> _TASK GOAL_: With nothing added or dropped, copy the data that follows exactly.

> _COLLECTED MATERIAL_:
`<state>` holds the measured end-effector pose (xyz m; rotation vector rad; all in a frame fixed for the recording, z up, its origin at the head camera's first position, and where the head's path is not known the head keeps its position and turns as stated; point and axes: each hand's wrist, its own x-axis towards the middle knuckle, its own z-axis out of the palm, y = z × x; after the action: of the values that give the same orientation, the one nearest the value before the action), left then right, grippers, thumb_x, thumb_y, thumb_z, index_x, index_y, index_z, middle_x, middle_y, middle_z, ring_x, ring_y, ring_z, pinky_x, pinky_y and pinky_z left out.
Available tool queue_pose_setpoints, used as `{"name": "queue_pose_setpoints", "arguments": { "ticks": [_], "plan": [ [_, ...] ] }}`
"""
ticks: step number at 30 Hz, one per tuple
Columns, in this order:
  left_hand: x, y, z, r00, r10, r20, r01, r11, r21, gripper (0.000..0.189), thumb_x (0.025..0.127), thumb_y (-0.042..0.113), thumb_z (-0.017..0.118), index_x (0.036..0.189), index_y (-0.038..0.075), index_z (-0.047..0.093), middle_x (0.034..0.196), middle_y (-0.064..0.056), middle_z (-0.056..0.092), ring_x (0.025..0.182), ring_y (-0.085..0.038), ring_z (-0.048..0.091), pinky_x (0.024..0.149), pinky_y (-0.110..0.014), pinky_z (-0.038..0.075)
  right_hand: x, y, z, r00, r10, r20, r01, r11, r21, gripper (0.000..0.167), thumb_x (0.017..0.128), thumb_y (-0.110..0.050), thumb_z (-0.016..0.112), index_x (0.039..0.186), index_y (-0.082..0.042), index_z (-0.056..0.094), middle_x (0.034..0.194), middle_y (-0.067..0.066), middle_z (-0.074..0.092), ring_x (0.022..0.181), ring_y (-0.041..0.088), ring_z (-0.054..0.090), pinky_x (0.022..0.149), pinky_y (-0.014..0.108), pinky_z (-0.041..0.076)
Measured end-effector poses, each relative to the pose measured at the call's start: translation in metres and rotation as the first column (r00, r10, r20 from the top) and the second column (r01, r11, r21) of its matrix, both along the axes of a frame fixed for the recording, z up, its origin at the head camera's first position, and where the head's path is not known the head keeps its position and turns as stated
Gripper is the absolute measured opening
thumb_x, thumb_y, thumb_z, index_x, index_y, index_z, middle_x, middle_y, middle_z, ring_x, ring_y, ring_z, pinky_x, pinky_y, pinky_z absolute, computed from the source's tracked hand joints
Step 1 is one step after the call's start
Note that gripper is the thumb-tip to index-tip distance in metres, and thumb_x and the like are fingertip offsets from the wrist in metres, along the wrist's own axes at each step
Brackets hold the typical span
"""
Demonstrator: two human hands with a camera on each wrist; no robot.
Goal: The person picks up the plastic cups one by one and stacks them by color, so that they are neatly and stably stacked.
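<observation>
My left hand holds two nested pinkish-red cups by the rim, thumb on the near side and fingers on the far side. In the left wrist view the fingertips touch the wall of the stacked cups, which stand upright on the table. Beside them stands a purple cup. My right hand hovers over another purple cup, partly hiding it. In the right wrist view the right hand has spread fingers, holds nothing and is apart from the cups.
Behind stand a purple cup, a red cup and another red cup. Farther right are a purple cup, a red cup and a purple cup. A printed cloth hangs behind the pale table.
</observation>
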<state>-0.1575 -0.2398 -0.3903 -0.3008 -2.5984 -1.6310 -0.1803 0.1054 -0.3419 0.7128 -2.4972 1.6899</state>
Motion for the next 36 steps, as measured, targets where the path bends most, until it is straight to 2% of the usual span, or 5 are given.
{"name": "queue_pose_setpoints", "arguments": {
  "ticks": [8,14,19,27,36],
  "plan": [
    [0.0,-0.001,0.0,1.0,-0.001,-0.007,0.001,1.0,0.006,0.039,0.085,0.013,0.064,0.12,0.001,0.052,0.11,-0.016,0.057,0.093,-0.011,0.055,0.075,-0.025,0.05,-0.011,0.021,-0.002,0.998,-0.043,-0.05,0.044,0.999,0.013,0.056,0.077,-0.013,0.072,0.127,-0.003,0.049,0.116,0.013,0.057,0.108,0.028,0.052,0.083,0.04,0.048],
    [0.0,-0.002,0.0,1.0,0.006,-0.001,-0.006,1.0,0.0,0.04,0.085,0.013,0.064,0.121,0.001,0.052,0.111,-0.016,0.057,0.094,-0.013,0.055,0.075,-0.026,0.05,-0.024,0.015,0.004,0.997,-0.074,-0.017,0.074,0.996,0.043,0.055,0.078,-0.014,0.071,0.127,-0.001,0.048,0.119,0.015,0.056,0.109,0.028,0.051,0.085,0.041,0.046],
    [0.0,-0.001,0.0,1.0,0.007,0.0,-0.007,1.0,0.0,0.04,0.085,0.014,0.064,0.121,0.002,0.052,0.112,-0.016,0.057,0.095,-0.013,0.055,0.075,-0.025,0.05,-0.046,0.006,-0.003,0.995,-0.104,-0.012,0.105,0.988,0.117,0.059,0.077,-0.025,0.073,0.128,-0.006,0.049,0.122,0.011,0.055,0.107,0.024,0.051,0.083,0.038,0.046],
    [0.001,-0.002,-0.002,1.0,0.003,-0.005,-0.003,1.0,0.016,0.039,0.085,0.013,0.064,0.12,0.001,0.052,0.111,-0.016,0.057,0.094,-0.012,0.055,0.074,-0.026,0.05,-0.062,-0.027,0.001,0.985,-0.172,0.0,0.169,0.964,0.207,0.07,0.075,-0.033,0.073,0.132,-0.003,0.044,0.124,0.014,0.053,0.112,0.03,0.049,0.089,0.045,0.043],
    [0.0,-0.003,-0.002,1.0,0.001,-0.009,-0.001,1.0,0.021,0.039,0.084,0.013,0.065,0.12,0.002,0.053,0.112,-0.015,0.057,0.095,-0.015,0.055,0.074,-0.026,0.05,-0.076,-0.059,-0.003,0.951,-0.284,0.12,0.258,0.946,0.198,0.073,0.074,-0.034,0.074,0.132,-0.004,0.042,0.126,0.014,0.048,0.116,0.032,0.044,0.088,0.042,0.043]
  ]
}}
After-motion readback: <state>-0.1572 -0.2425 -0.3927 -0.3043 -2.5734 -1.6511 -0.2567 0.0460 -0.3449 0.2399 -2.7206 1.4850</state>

> _SOLUTION TO THIS PROBLEM_:
`<state>` holds the measured end-effector pose (xyz m; rotation vector rad; all in a frame fixed for the recording, z up, its origin at the head camera's first position, and where the head's path is not known the head keeps its position and turns as stated; point and axes: each hand's wrist, its own x-axis towards the middle knuckle, its own z-axis out of the palm, y = z × x; after the action: of the values that give the same orientation, the one nearest the value before the action), left then right, grippers, thumb_x, thumb_y, thumb_z, index_x, index_y, index_z, middle_x, middle_y, middle_z, ring_x, ring_y, ring_z, pinky_x, pinky_y and pinky_z left out.
Available tool queue_pose_setpoints, used as `{"name": "queue_pose_setpoints", "arguments": { "ticks": [_], "plan": [ [_, ...] ] }}`
"""
ticks: step number at 30 Hz, one per tuple
Columns, in this order:
  left_hand: x, y, z, r00, r10, r20, r01, r11, r21, gripper (0.000..0.189), thumb_x (0.025..0.127), thumb_y (-0.042..0.113), thumb_z (-0.017..0.118), index_x (0.036..0.189), index_y (-0.038..0.075), index_z (-0.047..0.093), middle_x (0.034..0.196), middle_y (-0.064..0.056), middle_z (-0.056..0.092), ring_x (0.025..0.182), ring_y (-0.085..0.038), ring_z (-0.048..0.091), pinky_x (0.024..0.149), pinky_y (-0.110..0.014), pinky_z (-0.038..0.075)
  right_hand: x, y, z, r00, r10, r20, r01, r11, r21, gripper (0.000..0.167), thumb_x (0.017..0.128), thumb_y (-0.110..0.050), thumb_z (-0.016..0.112), index_x (0.039..0.186), index_y (-0.082..0.042), index_z (-0.056..0.094), middle_x (0.034..0.194), middle_y (-0.067..0.066), middle_z (-0.074..0.092), ring_x (0.022..0.181), ring_y (-0.041..0.088), ring_z (-0.054..0.090), pinky_x (0.022..0.149), pinky_y (-0.014..0.108), pinky_z (-0.041..0.076)
Measured end-effector poses, each relative to the pose measured at the call's start: translation in metres and rotation as the first column (r00, r10, r20 from the top) and the second column (r01, r11, r21) of its matrix, both along the axes of a frame fixed for the recording, z up, its origin at the head camera's first position, and where the head's path is not known the head keeps its position and turns as stated
Gripper is the absolute measured opening
thumb_x, thumb_y, thumb_z, index_x, index_y, index_z, middle_x, middle_y, middle_z, ring_x, ring_y, ring_z, pinky_x, pinky_y, pinky_z absolute, computed from the source's tracked hand joints
Step 1 is one step after the call's start
Note that gripper is the thumb-tip to index-tip distance in metres, and thumb_x and the like are fingertip offsets from the wrist in metres, along the wrist's own axes at each step
Brackets hold the typical span
"""
Demonstrator: two human hands with a camera on each wrist; no robot.
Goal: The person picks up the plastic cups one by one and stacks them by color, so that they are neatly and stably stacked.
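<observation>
My left hand holds two nested pinkish-red cups by the rim, thumb on the near side and fingers on the far side. In the left wrist view the fingertips touch the wall of the stacked cups, which stand upright on the table. Beside them stands a purple cup. My right hand hovers over another purple cup, partly hiding it. In the right wrist view the right hand has spread fingers, holds nothing and is apart from the cups.
Behind stand a purple cup, a red cup and another red cup. Farther right are a purple cup, a red cup and a purple cup. A printed cloth hangs behind the pale table.
</observation>
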<state>-0.1575 -0.2398 -0.3903 -0.3008 -2.5984 -1.6310 -0.1803 0.1054 -0.3419 0.7128 -2.4972 1.6899</state>
Motion for the next 36 steps, as measured, targets where the path bends most, until it is straight to 2% of the usual span, or 5 are given.
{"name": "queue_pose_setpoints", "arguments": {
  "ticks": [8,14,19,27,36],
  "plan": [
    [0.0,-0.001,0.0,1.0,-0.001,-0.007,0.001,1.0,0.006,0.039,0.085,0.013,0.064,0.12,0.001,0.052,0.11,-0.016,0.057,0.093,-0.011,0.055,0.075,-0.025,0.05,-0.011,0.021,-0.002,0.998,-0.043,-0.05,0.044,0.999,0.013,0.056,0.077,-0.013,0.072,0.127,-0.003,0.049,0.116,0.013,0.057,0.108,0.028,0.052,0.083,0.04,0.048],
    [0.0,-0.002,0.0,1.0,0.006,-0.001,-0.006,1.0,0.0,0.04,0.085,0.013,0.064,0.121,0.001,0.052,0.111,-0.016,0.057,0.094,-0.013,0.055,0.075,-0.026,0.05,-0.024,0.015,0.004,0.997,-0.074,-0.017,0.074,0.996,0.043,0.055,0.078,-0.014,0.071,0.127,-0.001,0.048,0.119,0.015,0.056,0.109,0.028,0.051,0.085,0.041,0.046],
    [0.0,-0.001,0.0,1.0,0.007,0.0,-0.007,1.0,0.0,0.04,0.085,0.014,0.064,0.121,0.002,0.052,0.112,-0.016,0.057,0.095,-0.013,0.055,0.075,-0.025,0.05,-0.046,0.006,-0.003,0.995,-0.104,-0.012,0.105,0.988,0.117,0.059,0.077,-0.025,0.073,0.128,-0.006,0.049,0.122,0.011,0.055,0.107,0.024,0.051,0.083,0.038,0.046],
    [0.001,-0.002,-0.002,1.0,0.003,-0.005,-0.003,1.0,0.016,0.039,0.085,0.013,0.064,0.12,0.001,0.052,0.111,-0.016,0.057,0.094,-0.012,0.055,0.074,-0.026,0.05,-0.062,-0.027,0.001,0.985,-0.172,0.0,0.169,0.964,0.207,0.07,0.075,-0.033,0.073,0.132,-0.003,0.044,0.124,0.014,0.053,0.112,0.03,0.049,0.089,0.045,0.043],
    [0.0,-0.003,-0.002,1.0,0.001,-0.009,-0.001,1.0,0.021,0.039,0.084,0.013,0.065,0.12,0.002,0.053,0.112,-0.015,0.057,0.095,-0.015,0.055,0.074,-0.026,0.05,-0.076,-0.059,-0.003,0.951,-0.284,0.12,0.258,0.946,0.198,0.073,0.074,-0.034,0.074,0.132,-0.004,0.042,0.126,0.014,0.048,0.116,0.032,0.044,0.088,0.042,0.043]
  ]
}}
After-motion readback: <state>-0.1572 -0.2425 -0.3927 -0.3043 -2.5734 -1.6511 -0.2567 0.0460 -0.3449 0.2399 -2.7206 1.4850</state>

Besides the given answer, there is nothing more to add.